Je sais qu’avec l’actualité certains n’apprécieront pas et me jugeront nombriliste ou irrespectueuse des souffrances. Cette dramatique actualité souligne des évidences et me permet de mieux me voir. J’assume le nombrilisme.
Un homme qui ne me connaissait pas discutait sur Facebook.
« Tu es si forte… »
Je me sens Japon.
Je suis construite à l’intersection de plaques mouvantes, de plaques qui s’affrontent en moi : le bien, le mal, toi, eux, mes rêves, le devoir, mes lâchetés…
J’ai une longue histoire, je suis née à la confluence des désirs de la terre. J’ai grandi doucement, dans un archipel d’amour, j’ai appris, je me suis développée, suis devenue indépendante, ai constitué une place forte, à l’Est.

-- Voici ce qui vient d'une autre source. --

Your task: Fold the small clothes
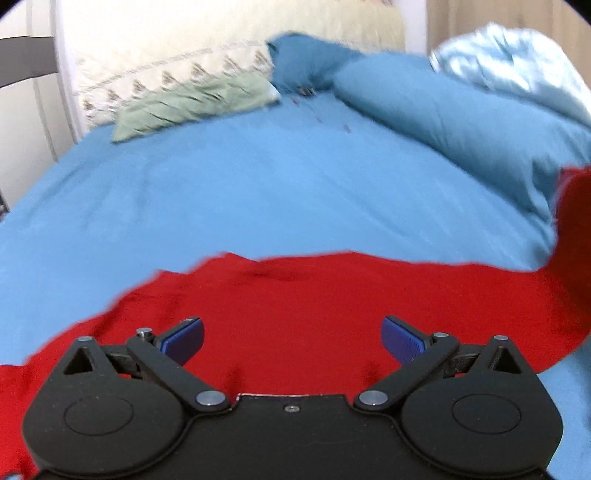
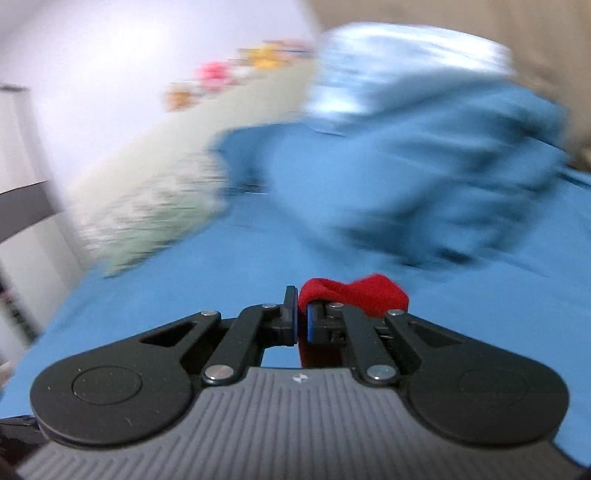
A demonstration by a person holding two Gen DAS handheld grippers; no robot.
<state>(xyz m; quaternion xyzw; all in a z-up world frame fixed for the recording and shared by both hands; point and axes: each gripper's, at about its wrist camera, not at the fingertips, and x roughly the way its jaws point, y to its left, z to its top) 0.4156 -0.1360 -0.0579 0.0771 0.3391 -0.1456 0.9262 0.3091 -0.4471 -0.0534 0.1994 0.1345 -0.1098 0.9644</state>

La peste brune m’a atteinte.
Puis Hiroshima : un cratère à mon bras.
Et je me suis reconstruite, comme j’ai pu.
Aujourd’hui, ceux qui ne connaissent pas mon histoire ne soupçonnent pas.
Je ne mange plus de crabe, c’est tout.
Et je me balade dans les rues, et je vais travailler le matin, et je vais au cinéma, et je sculpte, et j’écris, et je vis. Et je dis « je n’ai pas survécu pour ne pas vivre », et j’exporte mon savoir-faire, je communique, je déborde de moi.
Survivre, c’est sur-vivre, vivre plus.
On vit tellement qu’on en oublie souvent les failles, les fêlures souterraines.
Je tremble pourtant, tous les trimestres, tous les ans, lorsque l’on me scanne, lorsque l’on mesure, oui je tremble et le sol se dérobe sous mes pieds.
« Tu es si forte. »
Oui, je me tiens debout, je suis prête.
Je sais qu’il viendra peut-être, le Big-One.
« Tu es si forte. »
Non, je ne suis pas forte, je suis toute fêlée dessous, il y a tant de forces qui s’opposent en moi.
Et quand ça tremble, quand s’ébranlent les fondements, quand s’écartèlent les entrailles, quand se rouvrent les fissures, tout s’effondre.
Et parfois déferle un tsunami de larmes sur mes joues, des soubresauts, le souffle coupé, des hoquetements, un empire qui s’effondre.
Et parfois de l’ouverture sort des mots, dégueulent des cris, éruption, cratère, cicatrices, signes extérieur de malheurs.
Puis vient le matin où on voit qu’on est encore vivant.
« Tu es si forte. »
Je me sens Japon.
Je suis si fragile.
Les aléas ne sont pas risques sans humains, je me risque donc à vivre.
Mon fatalisme n’est pas un pessimisme.
Carpe diem quam minimum credula postero.
Commentaires
Si c'est du nombrilisme, je suis alors le maître du monde, EGO 1er.
Bravo !
Tout est dit . Ça résonne en moi.
Et puis : toute force proviendrait-elle d'une fragilité.
Bravo !
Tout est dit . Ça résonne en moi.
Et puis : toute force proviendrait-elle d'une fragilité.
Ce récit allégorique, se construit et prend son relief au regard d'une douloureuse actualité. Cette prose analogique, ( aux métaphores filées) elliptique, où s'exprime des idées justes et des sentiments généreux vient se substituer aux idées généreuses et aux sentiments justes. C'est un texte humain, (plus qu'humanitaire), où le coeur est à la bonne place, en ce sens.